Postgresql – best way to avoid redundant aggregate functions and/or group by columns

performancepostgresqlpostgresql-9.3query-performancesubquery

Suppose I have two tables:

Foo:

id
baz

Bar:

id
foo_id
boom

So a Foo has many Bars. I frequently find myself in situations where I need to compute an aggregate across the Bars for a given set of Foos but I also want some properties from Foo. The two most straightforward ways of doing this are ugly:

Method #1: Unnecessary Aggregate Functions

select
  foo.id,
  min(foo.baz) as baz,
  min(bar.boom) as min_boom
from
  foo
join
  bar on foo.id = bar.foo_id
group by
  foo.id;

Method #2: Unnecessary Group By Column

select
  foo.id,
  foo.baz,
  min(bar.boom) as min_boom
from
  foo
join
  bar on foo.id = bar.foo_id
group by
  foo.id,
  foo.baz;

This is not so bad when there's only one additional column from Foo besides "id", but if there are many columns that need to be included then the grouping becomes much less efficient. A query like this gets around both these issues, but seems unwieldy:

select
  foo.id,
  foo.baz,
  x.min_boom
from
  foo
join
  (select
    foo_id, 
    min(boom) as min_boom
  from
    bar
  group by
    foo_id) x on x.foo_id = foo.id;

Is there a better way? Platform is Postgres if that matters.

Best Answer

If id is defined as the primary key, you can omit grouping by all the foo columns you want for the output as long as you are grouping by the id. This special case of grouping is in accordance with the current SQL standard and has also been covered in the PostgreSQL manual, starting from version 9.1:

When GROUP BY is present, or any aggregate functions are present, it is not valid for the SELECT list expressions to refer to ungrouped columns except within aggregate functions or when the ungrouped column is functionally dependent on the grouped columns, since there would otherwise be more than one possible value to return for an ungrouped column.
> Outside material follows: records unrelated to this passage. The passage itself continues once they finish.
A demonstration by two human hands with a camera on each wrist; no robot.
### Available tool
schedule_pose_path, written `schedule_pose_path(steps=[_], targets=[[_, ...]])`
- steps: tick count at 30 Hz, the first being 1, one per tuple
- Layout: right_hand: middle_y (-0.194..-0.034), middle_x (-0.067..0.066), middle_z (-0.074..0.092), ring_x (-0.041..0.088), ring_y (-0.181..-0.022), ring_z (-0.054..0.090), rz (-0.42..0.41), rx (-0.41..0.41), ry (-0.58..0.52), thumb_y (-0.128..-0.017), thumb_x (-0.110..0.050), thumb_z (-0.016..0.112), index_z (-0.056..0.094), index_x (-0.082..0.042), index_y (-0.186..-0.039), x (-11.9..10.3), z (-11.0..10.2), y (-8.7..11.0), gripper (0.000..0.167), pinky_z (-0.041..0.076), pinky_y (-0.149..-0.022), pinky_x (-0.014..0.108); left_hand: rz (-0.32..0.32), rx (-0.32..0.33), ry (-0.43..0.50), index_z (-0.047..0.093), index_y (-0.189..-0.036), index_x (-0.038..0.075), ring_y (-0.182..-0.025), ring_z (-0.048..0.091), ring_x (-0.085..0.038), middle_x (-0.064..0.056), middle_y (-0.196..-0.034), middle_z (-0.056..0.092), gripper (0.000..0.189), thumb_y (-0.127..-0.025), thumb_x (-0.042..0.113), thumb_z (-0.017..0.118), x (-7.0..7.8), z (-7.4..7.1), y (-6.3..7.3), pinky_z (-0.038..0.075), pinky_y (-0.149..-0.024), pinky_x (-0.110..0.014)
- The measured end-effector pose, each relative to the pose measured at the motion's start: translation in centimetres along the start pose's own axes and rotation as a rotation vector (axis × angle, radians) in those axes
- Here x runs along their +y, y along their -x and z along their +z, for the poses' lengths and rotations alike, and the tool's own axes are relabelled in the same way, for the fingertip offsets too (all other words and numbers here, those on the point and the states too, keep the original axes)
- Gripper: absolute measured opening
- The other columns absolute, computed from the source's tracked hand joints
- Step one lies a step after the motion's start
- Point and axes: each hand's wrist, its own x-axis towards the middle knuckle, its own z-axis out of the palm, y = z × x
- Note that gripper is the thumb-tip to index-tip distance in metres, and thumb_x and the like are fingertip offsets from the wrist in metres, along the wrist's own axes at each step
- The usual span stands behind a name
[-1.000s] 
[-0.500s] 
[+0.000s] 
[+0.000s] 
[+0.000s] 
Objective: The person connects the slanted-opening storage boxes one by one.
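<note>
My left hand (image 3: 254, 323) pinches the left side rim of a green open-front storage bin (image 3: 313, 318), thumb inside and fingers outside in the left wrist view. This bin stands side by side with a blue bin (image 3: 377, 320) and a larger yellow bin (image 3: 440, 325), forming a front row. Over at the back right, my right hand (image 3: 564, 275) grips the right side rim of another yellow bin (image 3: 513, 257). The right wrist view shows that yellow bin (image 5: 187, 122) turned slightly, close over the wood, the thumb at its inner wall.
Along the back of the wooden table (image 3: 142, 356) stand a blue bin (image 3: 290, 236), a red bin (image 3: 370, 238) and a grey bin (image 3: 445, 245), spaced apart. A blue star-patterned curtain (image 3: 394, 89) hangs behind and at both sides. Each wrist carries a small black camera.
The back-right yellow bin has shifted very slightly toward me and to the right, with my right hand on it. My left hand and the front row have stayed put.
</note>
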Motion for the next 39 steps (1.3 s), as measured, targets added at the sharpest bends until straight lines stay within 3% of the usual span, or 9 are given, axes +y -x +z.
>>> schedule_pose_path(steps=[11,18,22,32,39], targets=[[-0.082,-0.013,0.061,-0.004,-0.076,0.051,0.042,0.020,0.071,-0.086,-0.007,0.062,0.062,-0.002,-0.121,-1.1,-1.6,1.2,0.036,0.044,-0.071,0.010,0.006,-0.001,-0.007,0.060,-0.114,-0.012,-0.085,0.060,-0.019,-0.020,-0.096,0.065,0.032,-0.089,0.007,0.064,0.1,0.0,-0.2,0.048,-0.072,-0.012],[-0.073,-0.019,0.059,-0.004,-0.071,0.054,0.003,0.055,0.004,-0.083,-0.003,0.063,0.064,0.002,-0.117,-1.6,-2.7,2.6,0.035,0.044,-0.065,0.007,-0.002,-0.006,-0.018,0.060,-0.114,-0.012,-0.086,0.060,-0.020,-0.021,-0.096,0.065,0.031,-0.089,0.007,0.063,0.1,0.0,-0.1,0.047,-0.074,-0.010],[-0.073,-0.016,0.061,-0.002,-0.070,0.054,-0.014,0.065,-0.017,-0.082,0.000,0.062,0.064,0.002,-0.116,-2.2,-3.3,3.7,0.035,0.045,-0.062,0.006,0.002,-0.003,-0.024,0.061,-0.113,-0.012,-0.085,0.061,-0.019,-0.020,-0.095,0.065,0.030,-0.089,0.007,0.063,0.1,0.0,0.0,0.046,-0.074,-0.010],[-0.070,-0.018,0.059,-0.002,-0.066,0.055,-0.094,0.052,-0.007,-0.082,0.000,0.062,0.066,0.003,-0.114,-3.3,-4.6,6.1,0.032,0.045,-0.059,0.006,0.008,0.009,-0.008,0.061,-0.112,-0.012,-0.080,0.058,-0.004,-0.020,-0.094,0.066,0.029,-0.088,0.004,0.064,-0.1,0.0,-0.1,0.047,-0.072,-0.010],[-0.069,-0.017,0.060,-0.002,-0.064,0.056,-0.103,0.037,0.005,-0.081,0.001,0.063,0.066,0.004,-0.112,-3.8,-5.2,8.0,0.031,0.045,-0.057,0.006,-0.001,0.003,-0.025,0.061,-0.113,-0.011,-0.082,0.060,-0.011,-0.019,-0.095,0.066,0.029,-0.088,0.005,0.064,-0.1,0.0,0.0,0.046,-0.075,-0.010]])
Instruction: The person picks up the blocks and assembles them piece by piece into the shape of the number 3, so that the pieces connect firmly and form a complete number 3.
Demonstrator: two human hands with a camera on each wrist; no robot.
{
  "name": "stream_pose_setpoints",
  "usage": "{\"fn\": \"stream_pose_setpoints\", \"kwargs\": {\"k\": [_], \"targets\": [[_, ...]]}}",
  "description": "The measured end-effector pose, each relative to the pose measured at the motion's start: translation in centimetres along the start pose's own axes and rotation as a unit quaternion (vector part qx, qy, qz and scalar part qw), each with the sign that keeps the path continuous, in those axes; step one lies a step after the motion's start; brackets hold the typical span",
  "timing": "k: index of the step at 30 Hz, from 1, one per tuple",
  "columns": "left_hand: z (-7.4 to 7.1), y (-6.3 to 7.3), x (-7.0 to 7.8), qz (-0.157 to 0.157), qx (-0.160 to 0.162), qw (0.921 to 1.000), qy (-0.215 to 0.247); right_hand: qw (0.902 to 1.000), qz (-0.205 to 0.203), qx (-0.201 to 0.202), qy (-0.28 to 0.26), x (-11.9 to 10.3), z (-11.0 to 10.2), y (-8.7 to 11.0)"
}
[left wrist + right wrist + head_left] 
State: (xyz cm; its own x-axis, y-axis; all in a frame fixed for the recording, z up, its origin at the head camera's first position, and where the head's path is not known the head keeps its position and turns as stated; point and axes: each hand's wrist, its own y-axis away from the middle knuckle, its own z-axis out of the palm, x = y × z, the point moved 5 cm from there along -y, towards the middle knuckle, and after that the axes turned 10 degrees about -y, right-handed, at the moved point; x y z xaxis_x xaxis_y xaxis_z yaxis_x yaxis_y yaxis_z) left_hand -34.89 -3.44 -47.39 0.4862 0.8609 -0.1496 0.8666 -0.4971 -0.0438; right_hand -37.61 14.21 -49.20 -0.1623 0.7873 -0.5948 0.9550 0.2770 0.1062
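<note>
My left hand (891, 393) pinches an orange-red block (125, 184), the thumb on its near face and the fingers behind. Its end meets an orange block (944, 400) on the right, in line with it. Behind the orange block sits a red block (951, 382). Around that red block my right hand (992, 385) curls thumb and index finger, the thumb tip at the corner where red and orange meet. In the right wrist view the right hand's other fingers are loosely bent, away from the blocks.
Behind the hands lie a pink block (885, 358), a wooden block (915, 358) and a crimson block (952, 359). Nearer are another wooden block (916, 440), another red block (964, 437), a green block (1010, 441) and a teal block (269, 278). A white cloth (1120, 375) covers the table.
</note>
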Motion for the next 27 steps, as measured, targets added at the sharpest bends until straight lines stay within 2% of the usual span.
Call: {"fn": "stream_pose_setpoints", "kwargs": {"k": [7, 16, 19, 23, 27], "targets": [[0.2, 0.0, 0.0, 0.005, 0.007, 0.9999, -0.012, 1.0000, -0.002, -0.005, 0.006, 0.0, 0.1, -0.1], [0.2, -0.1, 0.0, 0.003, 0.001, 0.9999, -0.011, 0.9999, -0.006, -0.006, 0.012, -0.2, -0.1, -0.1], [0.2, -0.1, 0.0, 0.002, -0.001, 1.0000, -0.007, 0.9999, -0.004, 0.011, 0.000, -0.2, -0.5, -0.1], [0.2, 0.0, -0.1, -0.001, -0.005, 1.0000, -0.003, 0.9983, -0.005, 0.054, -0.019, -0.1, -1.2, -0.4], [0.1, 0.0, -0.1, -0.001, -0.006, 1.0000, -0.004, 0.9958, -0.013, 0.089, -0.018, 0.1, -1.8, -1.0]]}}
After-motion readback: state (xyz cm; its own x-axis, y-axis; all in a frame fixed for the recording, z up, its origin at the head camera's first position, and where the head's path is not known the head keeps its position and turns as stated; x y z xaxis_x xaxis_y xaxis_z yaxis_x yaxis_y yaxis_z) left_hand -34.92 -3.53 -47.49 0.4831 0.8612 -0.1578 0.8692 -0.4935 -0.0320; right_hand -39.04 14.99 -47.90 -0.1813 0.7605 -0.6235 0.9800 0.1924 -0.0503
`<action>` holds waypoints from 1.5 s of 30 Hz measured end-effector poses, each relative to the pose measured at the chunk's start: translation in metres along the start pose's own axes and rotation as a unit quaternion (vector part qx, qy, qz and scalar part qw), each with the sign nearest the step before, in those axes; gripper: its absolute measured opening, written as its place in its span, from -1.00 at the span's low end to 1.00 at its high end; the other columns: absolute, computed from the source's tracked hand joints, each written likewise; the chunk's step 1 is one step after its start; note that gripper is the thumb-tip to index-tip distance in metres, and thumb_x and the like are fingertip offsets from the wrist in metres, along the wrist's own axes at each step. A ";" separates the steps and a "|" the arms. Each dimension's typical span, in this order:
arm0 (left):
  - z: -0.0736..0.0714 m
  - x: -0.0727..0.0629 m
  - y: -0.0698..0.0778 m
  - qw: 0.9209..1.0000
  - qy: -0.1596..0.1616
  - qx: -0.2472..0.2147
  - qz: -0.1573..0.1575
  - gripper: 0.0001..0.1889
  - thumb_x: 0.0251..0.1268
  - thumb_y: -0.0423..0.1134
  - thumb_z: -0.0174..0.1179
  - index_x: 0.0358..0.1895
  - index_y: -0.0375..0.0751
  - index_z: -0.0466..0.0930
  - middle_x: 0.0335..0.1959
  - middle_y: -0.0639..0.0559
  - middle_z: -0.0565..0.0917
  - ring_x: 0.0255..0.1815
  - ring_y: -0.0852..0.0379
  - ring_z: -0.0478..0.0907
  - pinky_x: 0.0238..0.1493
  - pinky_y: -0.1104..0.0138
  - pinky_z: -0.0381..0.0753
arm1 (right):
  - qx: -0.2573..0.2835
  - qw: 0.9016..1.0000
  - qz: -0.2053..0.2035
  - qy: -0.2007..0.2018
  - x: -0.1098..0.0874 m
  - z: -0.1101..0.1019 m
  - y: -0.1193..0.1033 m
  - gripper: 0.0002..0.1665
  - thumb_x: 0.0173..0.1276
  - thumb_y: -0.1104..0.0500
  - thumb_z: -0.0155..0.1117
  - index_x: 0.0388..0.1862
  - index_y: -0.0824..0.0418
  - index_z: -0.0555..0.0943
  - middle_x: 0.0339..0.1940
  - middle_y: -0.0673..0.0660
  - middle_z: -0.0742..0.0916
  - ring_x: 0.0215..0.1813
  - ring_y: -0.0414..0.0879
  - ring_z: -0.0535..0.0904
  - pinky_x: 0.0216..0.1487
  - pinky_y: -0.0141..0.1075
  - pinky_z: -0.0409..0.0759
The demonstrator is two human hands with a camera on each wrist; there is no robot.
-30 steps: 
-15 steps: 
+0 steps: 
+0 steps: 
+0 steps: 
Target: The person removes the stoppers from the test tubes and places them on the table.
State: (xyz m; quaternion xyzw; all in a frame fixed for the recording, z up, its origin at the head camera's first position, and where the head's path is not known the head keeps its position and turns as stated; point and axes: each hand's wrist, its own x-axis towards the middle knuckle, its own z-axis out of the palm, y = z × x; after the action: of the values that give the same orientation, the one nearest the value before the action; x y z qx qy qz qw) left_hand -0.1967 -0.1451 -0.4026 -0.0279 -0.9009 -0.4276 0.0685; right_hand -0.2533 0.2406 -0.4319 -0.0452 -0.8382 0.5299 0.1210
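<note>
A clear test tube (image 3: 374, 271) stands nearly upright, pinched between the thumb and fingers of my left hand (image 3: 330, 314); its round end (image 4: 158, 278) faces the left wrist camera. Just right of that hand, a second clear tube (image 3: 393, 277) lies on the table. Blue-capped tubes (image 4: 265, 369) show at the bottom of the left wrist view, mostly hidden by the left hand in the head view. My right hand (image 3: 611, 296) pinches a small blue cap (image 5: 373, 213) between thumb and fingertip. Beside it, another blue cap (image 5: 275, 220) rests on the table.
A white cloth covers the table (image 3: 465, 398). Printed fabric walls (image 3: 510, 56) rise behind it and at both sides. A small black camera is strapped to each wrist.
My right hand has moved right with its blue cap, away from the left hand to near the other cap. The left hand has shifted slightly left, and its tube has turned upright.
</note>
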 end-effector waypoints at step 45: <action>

A functional dependency exists if the grouped columns (or a subset thereof) are the primary key of the table containing the ungrouped column.

(Emphasis added.)

So, if foo.id is the PK, this query would be valid:

select
  foo.id,
  foo.baz,
  foo.whatever,
  min(bar.boom) as min_boom
from
  foo
join
  bar on foo.id = bar.foo_id
group by
  foo.id;